Work required: Where a picture appears in the data below, exclude it; restate everything else word for word.

Recorded information:
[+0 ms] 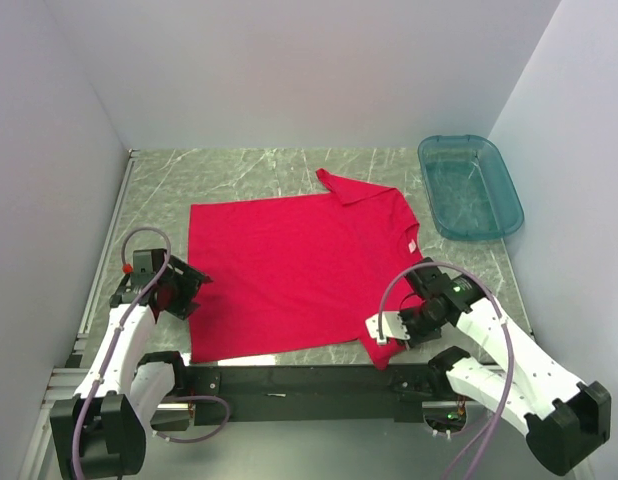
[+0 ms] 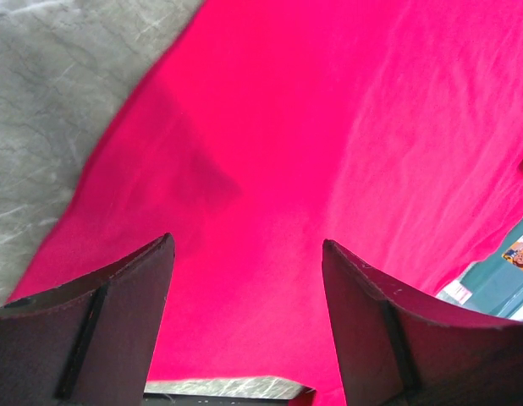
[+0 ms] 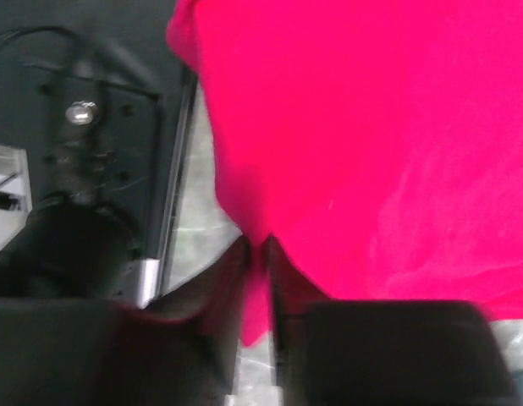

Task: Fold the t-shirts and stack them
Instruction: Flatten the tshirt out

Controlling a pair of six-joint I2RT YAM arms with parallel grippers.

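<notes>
A red shirt (image 1: 299,275) lies spread over the middle of the marble desk (image 1: 239,175). Its near edge reaches the black rail (image 1: 289,378) that carries the arms. One sleeve (image 1: 341,186) sticks out at the far edge, and a small white tag (image 1: 412,247) shows near the right edge. The neck cannot be made out from above.

The right gripper (image 1: 384,330) sits at the shirt's near right corner. In the wrist view, this gripper (image 3: 255,247) is clenched on a thin fold of the shirt (image 3: 371,127), with red cloth showing in the narrow slit between the fingers. That view is blurred, so the dark hardware (image 3: 84,127) on the left is hard to read. From above, the arm hides part of the corner it holds.

The left gripper (image 1: 184,292) is at the shirt's left edge. Its wrist view shows the gripper (image 2: 244,245) released, jaws wide apart with nothing between them, over the shirt (image 2: 329,127) and beside bare desk (image 2: 58,110). Whether the fingertips touch the cloth cannot be told.

A teal tub (image 1: 469,185) stands at the far right, apart from the shirt. Only a sliver of the tub (image 2: 507,275) enters the left wrist view, cut off by the frame edge.
</notes>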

Answer space:
[+0 ms] 
[+0 ms] 
[+0 ms] 

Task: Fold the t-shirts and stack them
Instruction: Flatten the tshirt out

Controlling a pair of six-joint I2RT YAM arms with parallel grippers.

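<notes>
A red shirt (image 1: 299,275) lies spread over the middle of the marble desk (image 1: 239,175). Its near edge reaches the black rail (image 1: 289,378) that carries the arms. One sleeve (image 1: 341,186) sticks out at the far edge, and a small white tag (image 1: 412,247) shows near the right edge. The neck cannot be made out from above.

The right gripper (image 1: 384,330) sits at the shirt's near right corner. In the wrist view, this gripper (image 3: 255,247) is clenched on a thin fold of the shirt (image 3: 371,127), with red cloth showing in the narrow slit between the fingers. That view is blurred, so the dark hardware (image 3: 84,127) on the left is hard to read. From above, the arm hides part of the corner it holds.

The left gripper (image 1: 184,292) is at the shirt's left edge. Its wrist view shows the gripper (image 2: 244,245) released, jaws wide apart with nothing between them, over the shirt (image 2: 329,127) and beside bare desk (image 2: 58,110). Whether the fingertips touch the cloth cannot be told.

A teal tub (image 1: 469,185) stands at the far right, apart from the shirt. Only a sliver of the tub (image 2: 507,275) enters the left wrist view, cut off by the frame edge.
</notes>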

That completes the output for this exercise.